The euro let go of some of its recent gains against the U.S. dollar as the 1.3100 major psychological level held as resistance in yesterday’s trading. Euro zone data came in mixed with French industrial production coming in strong and Italian industrial production posting a weaker than expected reading. Only minor reports are on tap from the euro zone again today as the ECB monthly bulletin might be the most relevant report for the day.

GBP

The pound fought to stay above the 1.5300 handle against the U.S. dollar despite the lack of market-moving reports yesterday. For today, the U.K. schedule is still empty, which suggests we could see more consolidation for GBP/USD.

CHF

Just like its other European counterparts, the Swissy had an empty economic schedule yesterday which kept USD/CHF and EUR/CHF stuck in their respective ranges.

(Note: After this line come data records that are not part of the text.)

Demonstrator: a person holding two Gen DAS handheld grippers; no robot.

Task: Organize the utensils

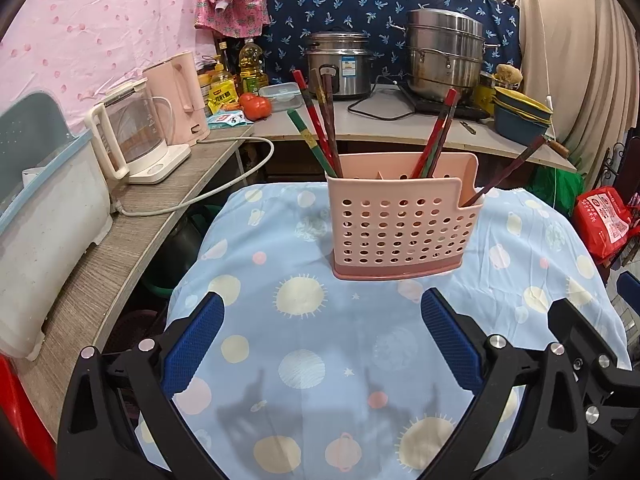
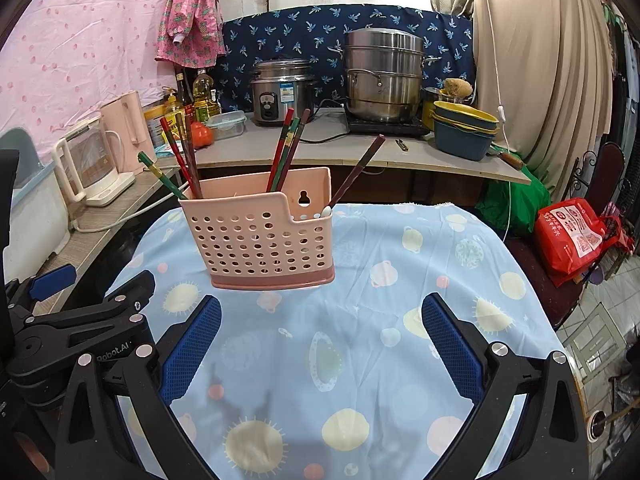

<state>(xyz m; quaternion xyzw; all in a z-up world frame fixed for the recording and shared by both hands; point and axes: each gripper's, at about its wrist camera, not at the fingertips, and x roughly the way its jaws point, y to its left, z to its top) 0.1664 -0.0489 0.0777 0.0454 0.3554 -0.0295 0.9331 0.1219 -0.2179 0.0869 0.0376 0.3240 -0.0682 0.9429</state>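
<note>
Left wrist view: a table draped in a light blue cloth (image 1: 312, 360) printed with suns and planets fills the middle of the frame. Behind it runs a counter (image 1: 400, 120) carrying a stacked steel steamer (image 1: 444, 60), a rice cooker (image 1: 340, 66), a pile of blue and yellow bowls (image 1: 520, 114), a pink kettle (image 1: 180, 100) and a clear kettle (image 1: 128, 136) on a white base.

On the cloth stands a pink holder (image 1: 400, 220) with rows of holes, upright, near the far side of the table. Chopsticks (image 1: 316, 120) lean out of it in three places: a red, green and dark bunch at its left end, a red and dark bunch (image 1: 438, 132) towards the right, and a single dark stick (image 1: 512, 170) in the low side pocket at the right end. From the right wrist view a small white tip (image 2: 327, 211) shows in that same low pocket beside the dark stick.

The left gripper (image 1: 322, 312) hovers over the cloth just short of the holder, its blue pads (image 1: 200, 340) spread wide apart with nothing between them. The right gripper (image 2: 322, 312) sits beside it, likewise spread wide and empty, its blue pads (image 2: 452, 344) above bare cloth.
</note>
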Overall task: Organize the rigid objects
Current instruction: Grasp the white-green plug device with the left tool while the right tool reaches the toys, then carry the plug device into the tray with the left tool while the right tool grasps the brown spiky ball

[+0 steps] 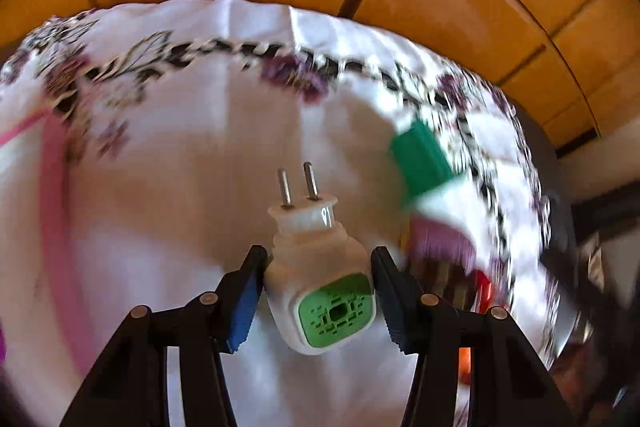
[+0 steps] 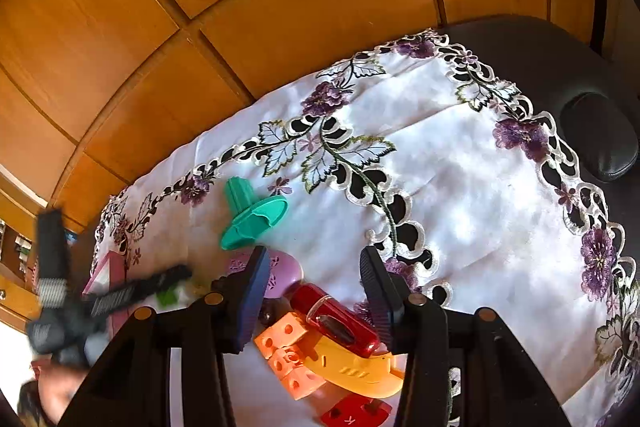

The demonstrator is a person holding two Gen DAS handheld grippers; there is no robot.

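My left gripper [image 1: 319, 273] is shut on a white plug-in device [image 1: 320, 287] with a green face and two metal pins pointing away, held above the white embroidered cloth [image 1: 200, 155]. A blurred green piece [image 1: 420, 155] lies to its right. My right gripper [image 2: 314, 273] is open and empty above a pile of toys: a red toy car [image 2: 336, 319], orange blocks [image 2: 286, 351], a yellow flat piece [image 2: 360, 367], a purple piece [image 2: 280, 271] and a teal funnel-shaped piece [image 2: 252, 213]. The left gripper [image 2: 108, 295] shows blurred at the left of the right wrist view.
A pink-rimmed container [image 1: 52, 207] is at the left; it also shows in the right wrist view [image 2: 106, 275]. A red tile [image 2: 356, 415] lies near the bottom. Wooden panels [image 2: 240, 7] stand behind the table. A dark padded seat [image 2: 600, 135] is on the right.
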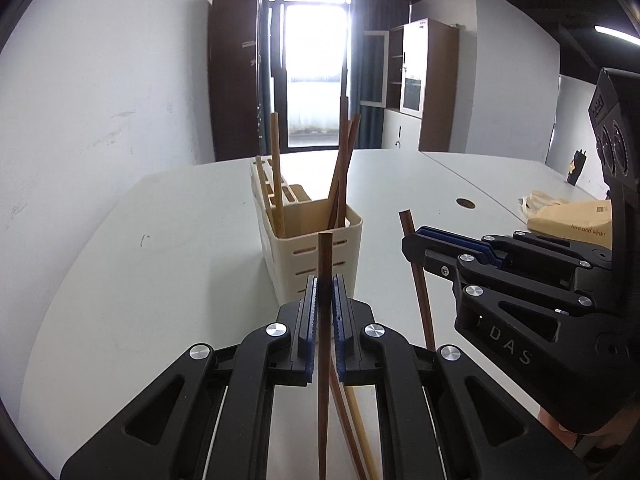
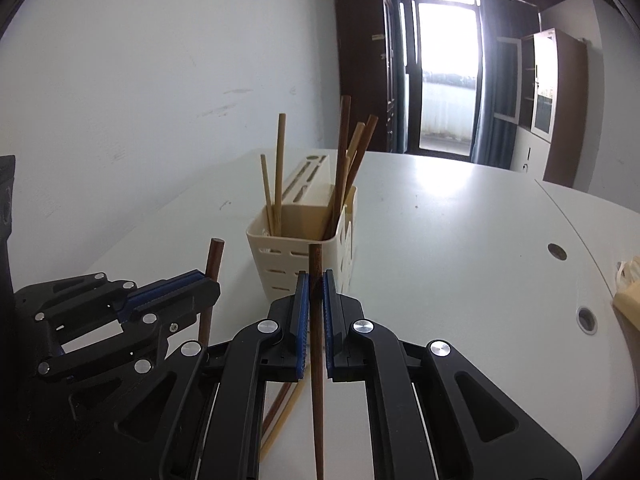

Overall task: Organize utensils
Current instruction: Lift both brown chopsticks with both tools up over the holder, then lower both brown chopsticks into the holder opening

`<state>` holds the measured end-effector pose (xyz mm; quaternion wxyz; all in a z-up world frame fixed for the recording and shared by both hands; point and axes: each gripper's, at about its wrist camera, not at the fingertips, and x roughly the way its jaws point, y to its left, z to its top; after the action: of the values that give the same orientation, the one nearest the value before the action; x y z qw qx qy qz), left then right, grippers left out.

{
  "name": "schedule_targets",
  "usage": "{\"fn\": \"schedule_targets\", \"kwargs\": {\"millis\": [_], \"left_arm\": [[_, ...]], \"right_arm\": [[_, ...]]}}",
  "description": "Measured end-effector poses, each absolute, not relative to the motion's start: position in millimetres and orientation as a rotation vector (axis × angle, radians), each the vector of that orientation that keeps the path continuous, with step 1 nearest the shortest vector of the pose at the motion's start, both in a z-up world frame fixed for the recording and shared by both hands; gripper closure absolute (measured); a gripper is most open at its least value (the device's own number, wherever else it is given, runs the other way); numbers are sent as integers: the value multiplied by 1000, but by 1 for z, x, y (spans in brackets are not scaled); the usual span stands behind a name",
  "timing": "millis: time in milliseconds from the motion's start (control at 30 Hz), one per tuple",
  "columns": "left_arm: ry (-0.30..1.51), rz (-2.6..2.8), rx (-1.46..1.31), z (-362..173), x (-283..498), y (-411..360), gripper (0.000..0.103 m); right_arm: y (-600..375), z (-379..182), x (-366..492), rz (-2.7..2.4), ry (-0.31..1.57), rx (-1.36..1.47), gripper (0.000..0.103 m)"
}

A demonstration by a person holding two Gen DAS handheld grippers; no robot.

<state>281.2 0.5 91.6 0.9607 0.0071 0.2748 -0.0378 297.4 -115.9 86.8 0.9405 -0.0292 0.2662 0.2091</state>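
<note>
Left gripper: clenched on a dark brown chopstick, blue pads pressed against both its sides.
Left-held chopstick: upright between the pads, blunt top just above the fingertips, lower length running down past the gripper body and out of view.
Right gripper: clenched on a second dark brown chopstick in the same manner.
Right-held chopstick: upright, top end just above the fingertips, shaft passing down between the fingers to the bottom edge of the view.
Grippers, relative position: side by side, near each other but apart, both raised above the table.
Utensil holder: cream plastic box with slotted walls, standing on the table straight ahead of both grippers, just beyond their fingertips.
Holder contents: several chopsticks, light and dark wood; some lean against the far-left corner, others against the far-right corner.
Loose chopsticks: one reddish brown, one pale, lying on the table beneath and behind the gripper fingers, partly hidden.
Paper bag: tan, printed, on the table well to the right of the right gripper.
Table holes: round cable openings to the right of the right gripper.
</note>
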Motion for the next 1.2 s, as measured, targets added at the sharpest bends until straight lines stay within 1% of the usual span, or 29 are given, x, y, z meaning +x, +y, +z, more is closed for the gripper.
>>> {"fn": "schedule_targets", "kwargs": {"millis": [400,533,833,1000,1200], "left_arm": [[447,-73,7,133,290,6,96],[400,-76,-9,143,289,11,96],[316,-69,4,155,292,9,96],[218,-57,-19,171,283,11,96],[48,-28,-67,186,267,18,96]], "right_arm": [[-126,123,315,448,433,-15,95],[-132,127,323,455,397,19,95],[-131,130,335,473,312,1,95],[-141,141,330,493,225,26,95],[-159,161,318,517,65,98,96]]}}
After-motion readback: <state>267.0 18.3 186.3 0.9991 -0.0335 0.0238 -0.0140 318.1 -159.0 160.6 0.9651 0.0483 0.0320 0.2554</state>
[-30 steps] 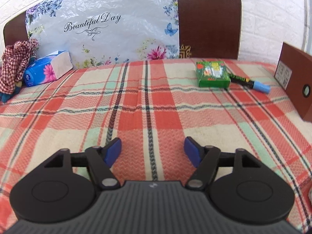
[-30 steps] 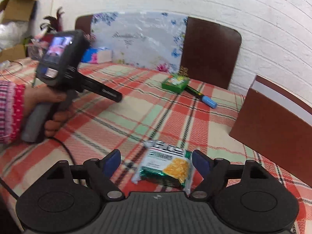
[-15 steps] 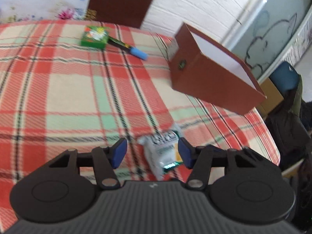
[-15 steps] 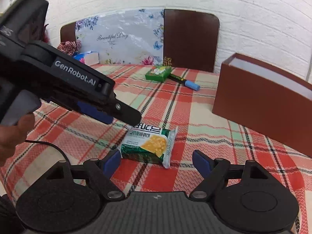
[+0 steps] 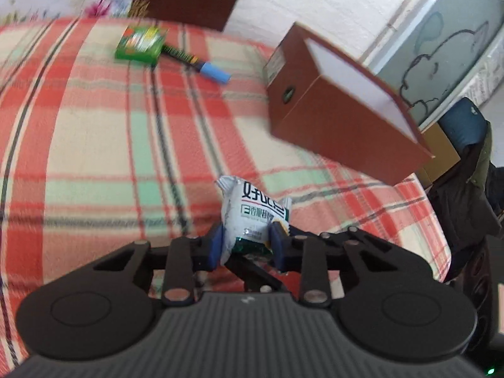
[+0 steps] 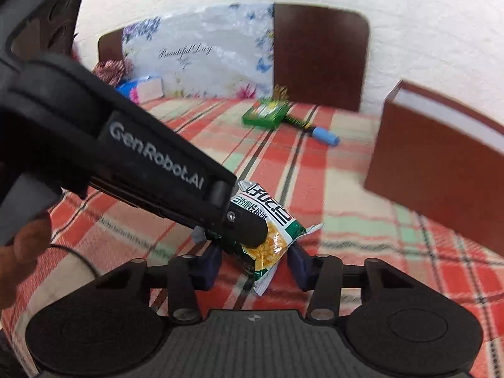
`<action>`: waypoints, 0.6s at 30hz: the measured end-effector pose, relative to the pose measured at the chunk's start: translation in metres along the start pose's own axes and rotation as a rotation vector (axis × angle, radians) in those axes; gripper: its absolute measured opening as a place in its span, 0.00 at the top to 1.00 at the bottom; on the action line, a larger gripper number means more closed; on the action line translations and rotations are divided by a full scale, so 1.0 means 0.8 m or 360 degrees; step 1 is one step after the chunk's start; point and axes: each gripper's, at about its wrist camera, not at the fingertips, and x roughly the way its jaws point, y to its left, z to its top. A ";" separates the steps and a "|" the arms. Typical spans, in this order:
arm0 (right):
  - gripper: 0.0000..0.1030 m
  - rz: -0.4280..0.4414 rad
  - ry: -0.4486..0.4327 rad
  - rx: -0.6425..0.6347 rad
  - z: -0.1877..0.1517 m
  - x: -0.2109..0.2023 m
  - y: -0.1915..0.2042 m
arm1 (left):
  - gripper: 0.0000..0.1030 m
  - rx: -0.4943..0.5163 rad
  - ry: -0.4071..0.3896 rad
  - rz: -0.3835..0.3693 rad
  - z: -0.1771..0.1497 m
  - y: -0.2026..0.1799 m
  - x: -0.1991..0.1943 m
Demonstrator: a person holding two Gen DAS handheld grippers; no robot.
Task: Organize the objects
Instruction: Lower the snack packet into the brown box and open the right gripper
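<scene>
Packet (image 5: pixel 255 217) long axis points toward box (image 5: pixel 340 116).

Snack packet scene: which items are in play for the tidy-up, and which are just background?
In play:
- snack packet, between the closing fingers of the left gripper and right gripper
- brown open box
- green carton
- blue-capped marker

Background:
- tissue pack
- floral plastic bag
- plaid tablecloth
</scene>
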 end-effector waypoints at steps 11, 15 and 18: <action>0.57 -0.0342 -0.0403 0.0093 0.077 -0.036 -0.102 | 0.71 0.0370 -0.0229 -0.0171 0.116 -0.127 0.013; 0.56 -0.0454 -0.0418 0.0123 0.093 -0.023 -0.152 | 0.71 0.0434 -0.0243 -0.0185 0.149 -0.161 0.056; 0.35 -0.0559 -0.0363 0.0125 0.099 0.006 -0.183 | 0.59 0.0486 -0.0271 -0.0053 0.168 -0.175 0.094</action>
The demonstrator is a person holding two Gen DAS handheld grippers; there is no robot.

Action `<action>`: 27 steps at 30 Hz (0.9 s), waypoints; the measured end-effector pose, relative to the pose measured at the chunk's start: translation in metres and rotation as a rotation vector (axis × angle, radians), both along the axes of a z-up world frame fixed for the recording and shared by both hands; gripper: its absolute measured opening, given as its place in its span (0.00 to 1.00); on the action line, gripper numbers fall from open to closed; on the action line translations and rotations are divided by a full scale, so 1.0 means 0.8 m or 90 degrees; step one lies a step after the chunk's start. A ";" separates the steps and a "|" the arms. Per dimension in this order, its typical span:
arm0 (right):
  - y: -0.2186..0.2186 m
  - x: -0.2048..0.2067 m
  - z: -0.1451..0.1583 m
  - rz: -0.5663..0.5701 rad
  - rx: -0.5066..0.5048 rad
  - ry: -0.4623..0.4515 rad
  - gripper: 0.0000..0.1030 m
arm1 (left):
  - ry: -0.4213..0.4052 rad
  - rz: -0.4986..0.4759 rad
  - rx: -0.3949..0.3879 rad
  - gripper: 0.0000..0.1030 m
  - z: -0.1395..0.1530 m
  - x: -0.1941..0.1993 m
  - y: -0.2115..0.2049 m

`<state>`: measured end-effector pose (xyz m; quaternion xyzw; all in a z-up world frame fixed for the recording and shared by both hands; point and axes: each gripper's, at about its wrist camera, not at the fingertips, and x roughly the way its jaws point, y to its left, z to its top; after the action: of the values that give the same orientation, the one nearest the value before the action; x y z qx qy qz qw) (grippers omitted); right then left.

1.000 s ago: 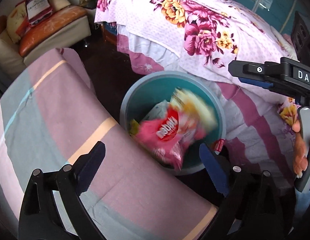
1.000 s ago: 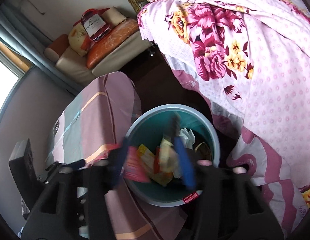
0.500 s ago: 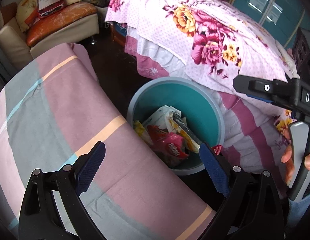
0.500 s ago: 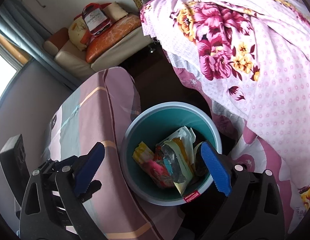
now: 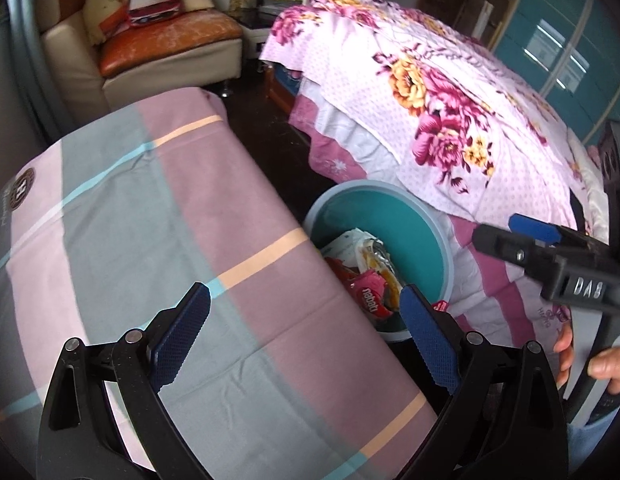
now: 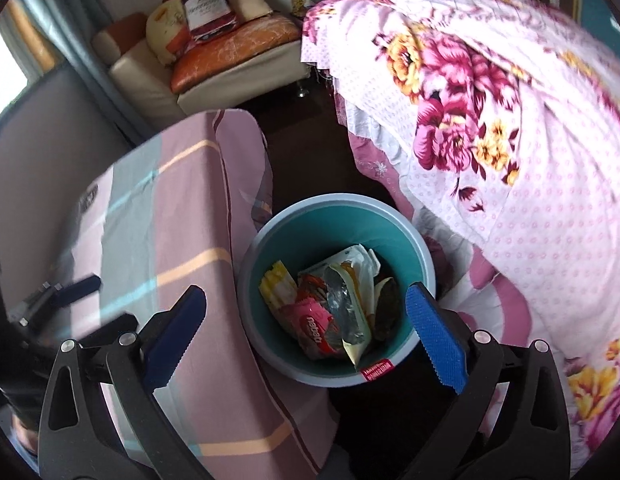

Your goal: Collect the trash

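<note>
Both grippers stood open and empty by the teal bin of wrappers.

Left wrist view: the left gripper (image 5: 304, 328) was spread wide, its ribbed blue pads (image 5: 182, 334) holding nothing, over a smooth striped cloth (image 5: 150, 216) in pink, grey and peach. The round plastic bin (image 5: 421, 220) stood on the dark floor between that cloth and a floral bedspread (image 5: 449, 112), partly hidden by the cloth's edge, with crumpled wrappers (image 5: 369, 276) inside. Right wrist view: the right gripper (image 6: 306, 332) had just been opening and stood at full spread, nothing between its jaws, above the bin (image 6: 310, 224); a pink foil packet (image 6: 313, 326) lay among the yellow, white and silver wrappers (image 6: 345, 292).
</note>
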<state>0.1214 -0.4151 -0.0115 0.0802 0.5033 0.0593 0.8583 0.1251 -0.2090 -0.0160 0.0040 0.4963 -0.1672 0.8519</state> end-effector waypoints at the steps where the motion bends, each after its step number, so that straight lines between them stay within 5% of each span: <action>1: 0.004 -0.002 0.000 0.005 -0.008 -0.001 0.93 | -0.003 0.002 0.000 0.96 0.002 -0.003 0.004; 19: 0.060 -0.048 0.033 0.062 -0.068 -0.031 0.93 | -0.027 0.045 -0.025 0.96 0.023 -0.056 0.053; 27: 0.068 -0.063 0.033 0.069 -0.067 -0.036 0.93 | -0.070 0.053 0.031 0.96 0.031 -0.076 0.053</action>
<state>0.0709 -0.3607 0.0150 0.0060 0.4846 0.0813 0.8709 0.0644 -0.1665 0.0087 0.0130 0.4521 -0.1193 0.8838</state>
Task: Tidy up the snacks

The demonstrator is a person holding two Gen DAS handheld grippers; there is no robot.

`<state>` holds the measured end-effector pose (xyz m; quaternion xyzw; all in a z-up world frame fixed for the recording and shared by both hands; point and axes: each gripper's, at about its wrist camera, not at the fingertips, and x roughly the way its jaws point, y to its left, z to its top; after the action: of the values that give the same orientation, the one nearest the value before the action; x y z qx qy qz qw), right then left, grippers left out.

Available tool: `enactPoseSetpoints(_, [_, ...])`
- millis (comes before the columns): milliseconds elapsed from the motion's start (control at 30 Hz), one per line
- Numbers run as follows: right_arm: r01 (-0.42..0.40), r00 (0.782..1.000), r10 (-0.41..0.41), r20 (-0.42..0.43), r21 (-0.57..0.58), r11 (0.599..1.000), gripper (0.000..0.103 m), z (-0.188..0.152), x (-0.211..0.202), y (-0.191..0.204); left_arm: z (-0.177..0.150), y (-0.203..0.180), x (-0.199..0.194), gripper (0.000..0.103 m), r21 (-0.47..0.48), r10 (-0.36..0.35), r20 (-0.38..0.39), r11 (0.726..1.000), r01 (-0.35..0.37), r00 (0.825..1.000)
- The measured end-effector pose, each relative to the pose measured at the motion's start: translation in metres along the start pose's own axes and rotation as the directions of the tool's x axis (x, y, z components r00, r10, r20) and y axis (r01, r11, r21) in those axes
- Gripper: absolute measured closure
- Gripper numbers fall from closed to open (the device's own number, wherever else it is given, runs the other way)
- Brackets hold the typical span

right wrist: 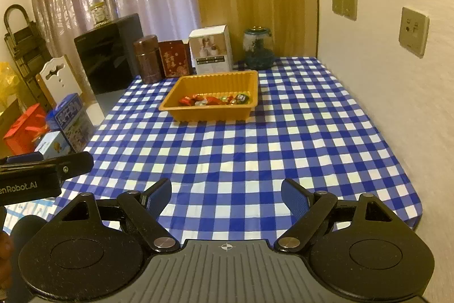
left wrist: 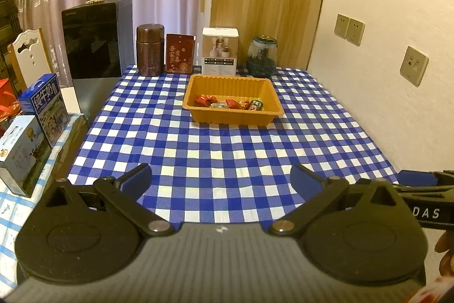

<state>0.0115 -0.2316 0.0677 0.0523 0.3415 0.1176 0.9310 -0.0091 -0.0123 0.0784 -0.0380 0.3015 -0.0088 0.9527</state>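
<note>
With the wrapped snacks (left wrist: 229, 102) already lying in the orange tray (left wrist: 195, 84) at the far end of the checked worktop (left wrist: 215, 155), both the left gripper (left wrist: 220, 177) and right gripper (right wrist: 226, 194) hover near its front edge, fingers spread wide and empty, so the sorting looks finished or any next pick calls for reaching forward to the tray.

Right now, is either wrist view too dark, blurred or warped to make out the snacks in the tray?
Left wrist: warm dim light, tray sharp, snacks distinguishable, edges bowed. Right wrist: same orange cast, snacks smaller but clear, wall at right smeared and curved.
</note>
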Motion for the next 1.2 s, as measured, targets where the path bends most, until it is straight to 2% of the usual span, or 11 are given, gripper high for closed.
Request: enactPoseSetpoints(1200, [-0.001,1.000,0.001,0.012,0.005,1.000,0.019,-0.0025,0.0013,0.0053,-0.0035,0.0000,0.0030,0.000,0.009,-0.001,-0.011,1.000,0.001,1.000])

There are no reports due from Switzerland again today which suggests we could see more sideways movement from franc pairs.

JPY

After a few moments of consolidation, the Japanese yen resumed selling off against its major counterparts, particularly after the FOMC meeting minutes were released. Japanese core machinery orders came in stronger than expected as it showed a 7.5% increase, but this wasn’t enough to support the Japanese yen. There are no other reports due from Japan for the rest of today’s trading sessions, leaving yen pairs to rally on the BOJ’s recent easing efforts.

Commodity Currencies (AUD, CAD, NZD)

The Australian dollar sold off a few hours into the Asian session when Australia printed a very weak jobs report. Hiring is down by 36.1K, worse than the estimated 6.7K drop, bringing the jobless rate up from 5.4% to 5.6% for March. However, Chinese new loans and M2 money supply came in strong, providing some support for the commodity currencies. No other reports are due from Australia, Canada, and New Zealand for the rest of the day, which suggests quiet trading for the comdolls today.